Malaria is Africa's deadliest disease, killing more than 600,000 people every year, mostly children. Billions of dollars are spent every year to find new ways to check the spread of the disease in Africa. The Chinese efforts will no doubt prove valuable, experts say.

Guangdong New South made its foray into anti-malarial medicine in 2006 by teaming up with the Guangzhou University of Chinese Medicine. The company decided to market Artemisinin, an anti-malarial drug extracted from artemisia annua, or sweet wormwood plants that are native to China.

According to company officials, Guangdong New South has extensive sweet wormwood plantations in Fengshun county, Meizhou, Guangdong province, along with extraction units.
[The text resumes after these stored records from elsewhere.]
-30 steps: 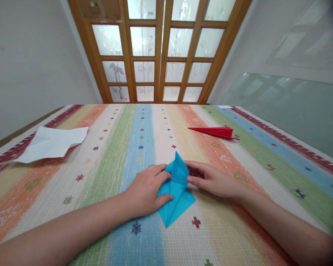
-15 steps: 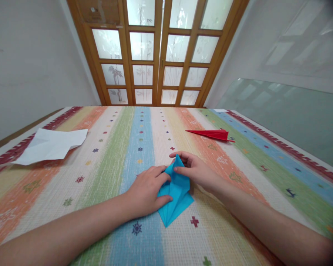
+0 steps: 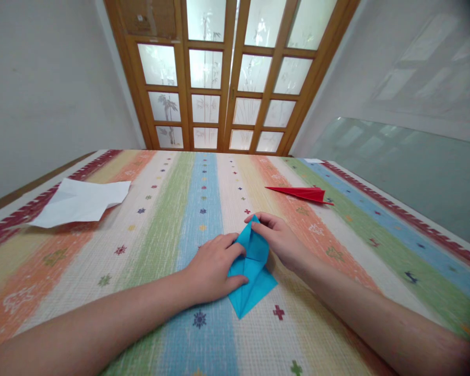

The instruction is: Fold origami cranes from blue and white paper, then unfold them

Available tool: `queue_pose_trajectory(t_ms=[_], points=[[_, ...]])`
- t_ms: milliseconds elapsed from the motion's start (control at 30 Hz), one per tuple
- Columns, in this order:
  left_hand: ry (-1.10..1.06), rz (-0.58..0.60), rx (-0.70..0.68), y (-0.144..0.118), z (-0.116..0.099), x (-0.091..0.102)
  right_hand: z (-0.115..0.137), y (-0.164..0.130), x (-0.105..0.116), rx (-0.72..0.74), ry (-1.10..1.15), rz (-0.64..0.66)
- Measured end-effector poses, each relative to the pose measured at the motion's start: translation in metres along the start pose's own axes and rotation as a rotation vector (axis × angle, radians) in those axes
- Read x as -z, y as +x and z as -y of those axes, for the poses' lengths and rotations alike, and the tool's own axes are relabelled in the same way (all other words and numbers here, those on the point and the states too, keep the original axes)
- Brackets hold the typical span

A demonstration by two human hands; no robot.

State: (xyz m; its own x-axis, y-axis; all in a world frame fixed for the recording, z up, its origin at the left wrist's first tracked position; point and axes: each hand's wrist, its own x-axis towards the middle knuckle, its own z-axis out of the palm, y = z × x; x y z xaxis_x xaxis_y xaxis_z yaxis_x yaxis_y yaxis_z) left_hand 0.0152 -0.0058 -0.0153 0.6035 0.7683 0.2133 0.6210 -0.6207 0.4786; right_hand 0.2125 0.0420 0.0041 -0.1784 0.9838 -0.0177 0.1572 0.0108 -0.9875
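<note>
- Both hands rest on a folded blue paper near the middle of the counter: the left hand (image 3: 215,269) lies flat with its fingers spread, pressing down the left side of the blue paper (image 3: 251,271), thumb on the lower edge; it grips nothing.
- Right hand (image 3: 280,240) comes in from the right, its fingers curled around the far tip of the paper, which is pinched between thumb and fingertips and lifted a little off the cloth.
- Counter (image 3: 337,292): covered by a woven cloth in long stripes of green, blue, cream, orange and yellow, with small star and cross patterns and a dark red border along the left and right edges.
- Wooden door (image 3: 227,78): at the far end, behind the counter, with frosted glass panes showing faint plant motifs.
- White sheet (image 3: 80,202): a crumpled, irregular piece lying far left on the counter, well apart from the hands.
- Blue paper: a pointed, kite-like fold, near point aimed toward the viewer, lying over the blue and cream stripes.
- Red paper (image 3: 300,193): a long, thin, pointed fold lying far right on the orange stripe, beyond the right hand and apart from it.
</note>
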Motion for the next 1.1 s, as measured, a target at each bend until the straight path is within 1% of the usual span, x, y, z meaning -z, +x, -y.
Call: queue_pose_trajectory(t_ms=[200, 333, 433, 500, 600, 633, 700, 800, 867, 967, 1100], points=[[0.008, -0.001, 0.006, 0.0, 0.001, -0.001, -0.002, 0.0, -0.001, 0.059, 0.069, -0.108], [0.012, 0.0, 0.004, -0.001, 0.002, -0.002, 0.002, 0.002, 0.0, -0.002, 0.199, -0.147], [0.018, 0.011, 0.016, -0.002, 0.003, -0.003, 0.003, -0.001, 0.008, 0.001, 0.278, -0.166], [0.022, 0.02, 0.029, -0.002, 0.004, -0.003, -0.002, -0.008, 0.018, 0.017, 0.266, -0.2], [0.04, 0.016, 0.04, -0.002, 0.004, -0.003, -0.014, -0.022, 0.035, 0.003, 0.154, -0.223], [0.049, 0.013, 0.04, -0.002, 0.005, -0.003, -0.019, -0.027, 0.039, -0.005, 0.111, -0.212], [0.074, 0.012, 0.036, -0.002, 0.005, -0.003, -0.025, -0.035, 0.043, -0.022, 0.029, -0.144], [0.113, 0.034, 0.027, -0.002, 0.006, -0.003, -0.026, -0.043, 0.04, -0.003, -0.076, -0.049], [0.135, 0.05, 0.023, -0.002, 0.007, -0.004, -0.024, -0.046, 0.034, 0.048, -0.155, -0.004], [0.153, 0.058, 0.013, -0.003, 0.007, -0.004, -0.022, -0.05, 0.028, 0.117, -0.338, 0.068], [0.158, 0.054, -0.008, -0.003, 0.006, -0.003, -0.024, -0.055, 0.029, 0.233, -0.563, 0.117]])
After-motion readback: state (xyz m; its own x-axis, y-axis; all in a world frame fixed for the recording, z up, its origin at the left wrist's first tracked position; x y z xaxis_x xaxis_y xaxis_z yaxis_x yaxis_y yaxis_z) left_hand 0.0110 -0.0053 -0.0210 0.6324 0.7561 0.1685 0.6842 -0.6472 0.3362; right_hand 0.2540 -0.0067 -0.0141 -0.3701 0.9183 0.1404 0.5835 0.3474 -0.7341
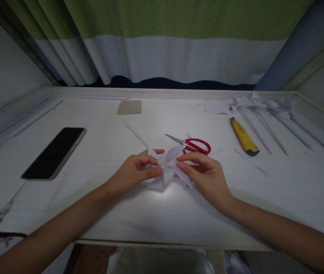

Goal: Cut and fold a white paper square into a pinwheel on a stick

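Observation:
Both hands hold a white paper flower (169, 173) with several petal-like flaps, just above the front middle of the table. My left hand (143, 167) pinches its left side between thumb and fingers. On the right side, my right hand (200, 171) grips a flap with thumb and forefinger. A thin white paper stick (135, 134) runs out beyond my left fingers; whether it joins the flower is hidden. Right behind the flower lie red-handled scissors (196, 145), their blades pointing left.
A yellow box cutter (244, 137) lies at right, beside several paper flowers (264, 104) on rolled stems. A phone (55, 152) lies at left, near rolled paper tubes (36, 116). A brown cardboard square (129, 107) is at the back of the white table (107, 224). A curtain (179, 53) hangs behind.

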Available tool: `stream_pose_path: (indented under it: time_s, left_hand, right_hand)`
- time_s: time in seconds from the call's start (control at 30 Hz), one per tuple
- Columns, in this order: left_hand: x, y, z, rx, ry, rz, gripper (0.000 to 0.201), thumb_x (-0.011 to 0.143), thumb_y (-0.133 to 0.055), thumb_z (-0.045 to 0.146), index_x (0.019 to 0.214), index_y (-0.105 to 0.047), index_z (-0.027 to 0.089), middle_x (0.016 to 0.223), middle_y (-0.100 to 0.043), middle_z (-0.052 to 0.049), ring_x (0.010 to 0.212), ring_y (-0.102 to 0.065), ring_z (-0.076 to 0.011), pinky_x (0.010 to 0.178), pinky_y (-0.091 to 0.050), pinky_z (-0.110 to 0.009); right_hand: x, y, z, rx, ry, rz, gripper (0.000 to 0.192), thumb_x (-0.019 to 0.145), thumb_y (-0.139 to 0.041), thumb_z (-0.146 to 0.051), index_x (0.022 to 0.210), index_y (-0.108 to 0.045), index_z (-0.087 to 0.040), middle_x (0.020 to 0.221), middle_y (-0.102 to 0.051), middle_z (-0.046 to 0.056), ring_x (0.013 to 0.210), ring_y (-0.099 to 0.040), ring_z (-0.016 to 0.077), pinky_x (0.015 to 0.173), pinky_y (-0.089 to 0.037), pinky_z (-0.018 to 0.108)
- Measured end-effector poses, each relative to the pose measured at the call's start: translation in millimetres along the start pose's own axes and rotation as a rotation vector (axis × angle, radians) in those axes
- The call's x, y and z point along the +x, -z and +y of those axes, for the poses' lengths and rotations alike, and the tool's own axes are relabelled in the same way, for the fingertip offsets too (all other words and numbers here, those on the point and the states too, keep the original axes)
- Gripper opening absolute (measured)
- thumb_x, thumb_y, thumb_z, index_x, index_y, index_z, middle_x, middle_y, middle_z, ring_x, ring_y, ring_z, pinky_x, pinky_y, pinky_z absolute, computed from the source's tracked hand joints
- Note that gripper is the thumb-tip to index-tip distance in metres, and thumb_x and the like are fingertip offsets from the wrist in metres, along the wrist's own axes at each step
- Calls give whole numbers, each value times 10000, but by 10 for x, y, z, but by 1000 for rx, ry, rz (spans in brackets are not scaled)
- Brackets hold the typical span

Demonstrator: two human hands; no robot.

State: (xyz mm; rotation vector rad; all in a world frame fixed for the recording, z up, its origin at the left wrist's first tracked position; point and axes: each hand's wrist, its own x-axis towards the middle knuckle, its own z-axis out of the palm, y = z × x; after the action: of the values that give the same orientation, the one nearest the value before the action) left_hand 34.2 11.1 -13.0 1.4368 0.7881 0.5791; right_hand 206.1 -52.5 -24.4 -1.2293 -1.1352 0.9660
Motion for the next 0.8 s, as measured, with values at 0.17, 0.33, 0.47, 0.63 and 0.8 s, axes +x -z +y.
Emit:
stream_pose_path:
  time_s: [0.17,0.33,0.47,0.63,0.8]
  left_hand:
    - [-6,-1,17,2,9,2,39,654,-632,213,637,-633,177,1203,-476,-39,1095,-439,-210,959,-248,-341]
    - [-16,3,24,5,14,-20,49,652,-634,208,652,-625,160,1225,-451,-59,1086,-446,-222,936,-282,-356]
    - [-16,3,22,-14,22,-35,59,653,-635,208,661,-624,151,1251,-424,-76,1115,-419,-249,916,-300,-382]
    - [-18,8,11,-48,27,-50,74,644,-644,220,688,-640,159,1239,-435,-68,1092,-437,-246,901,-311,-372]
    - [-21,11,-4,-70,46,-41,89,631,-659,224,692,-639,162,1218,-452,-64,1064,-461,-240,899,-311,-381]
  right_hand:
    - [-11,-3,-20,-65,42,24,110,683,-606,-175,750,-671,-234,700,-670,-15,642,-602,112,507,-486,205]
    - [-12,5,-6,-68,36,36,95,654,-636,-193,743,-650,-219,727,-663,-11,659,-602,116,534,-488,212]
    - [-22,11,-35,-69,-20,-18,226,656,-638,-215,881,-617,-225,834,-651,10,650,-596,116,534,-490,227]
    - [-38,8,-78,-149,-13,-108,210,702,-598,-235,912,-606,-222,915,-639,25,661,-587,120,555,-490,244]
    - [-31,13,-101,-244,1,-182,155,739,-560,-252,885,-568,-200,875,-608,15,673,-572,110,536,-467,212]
The company has already applied for patent protection in 57 countries for its anti-malarial medicines and is a registered supplier in 14 African countries, Cambodia and Myanmar.

Chen says that after extensive clinical trials in the African island nation of Comoros, the company perfected what is now called the "Fast Elimination of Malaria through Source Eradication".

"We achieved remarkable results," Chen says, adding that the trials took place on the island of Moheli in Comoros, where 23 percent of the 36,000 residents were carriers of plasmodium, the parasite responsible for human malaria.

All residents on Moheli took the malaria medicine twice daily, and in four months the percentage dropped to 0.33 percent, he says. "Three years after the trials, the plasmodium carriage rate fell to just 1 to 2 percent."

"We repeated the trials in Anjouan, another island with a population of 310,000, last year and succeeded in bringing the plasmodium carriage rate down from 19 percent to 0.5 percent," Chen says, adding that the process would be extended to other parts of Comoros soon.

Guangdong New South delivered 24 million yuan ($3.94 million) of anti-malarial medicine in June to the Ministry of Health to support China's global efforts in tackling malaria.

"Ninety percent of the 660,000 malaria deaths reported worldwide last year occurred in Africa. The disease still kills one African child every minute," says Luis Sambo, the regional director for the World Health Organization in Africa.

Chen from Guangdong New South says that apart from marketing efforts, the company is also investing in free trade zones to attract more Chinese investors to Africa.

Guangdong New South has through its fully owned unit in Lagos acquired a 51 percent stake in China-Africa Investment Co from State-owned Guangdong Xinguang International Group. China-Africa Investment operates the Nigeria Ogun Guangdong Free Trade Zone in Ogun, Nigeria. The zone covers an area of 100 square kilometers and houses more than 30 enterprises.

"The zone will be attractive for Chinese companies that are planning expansion in Africa," says Chen.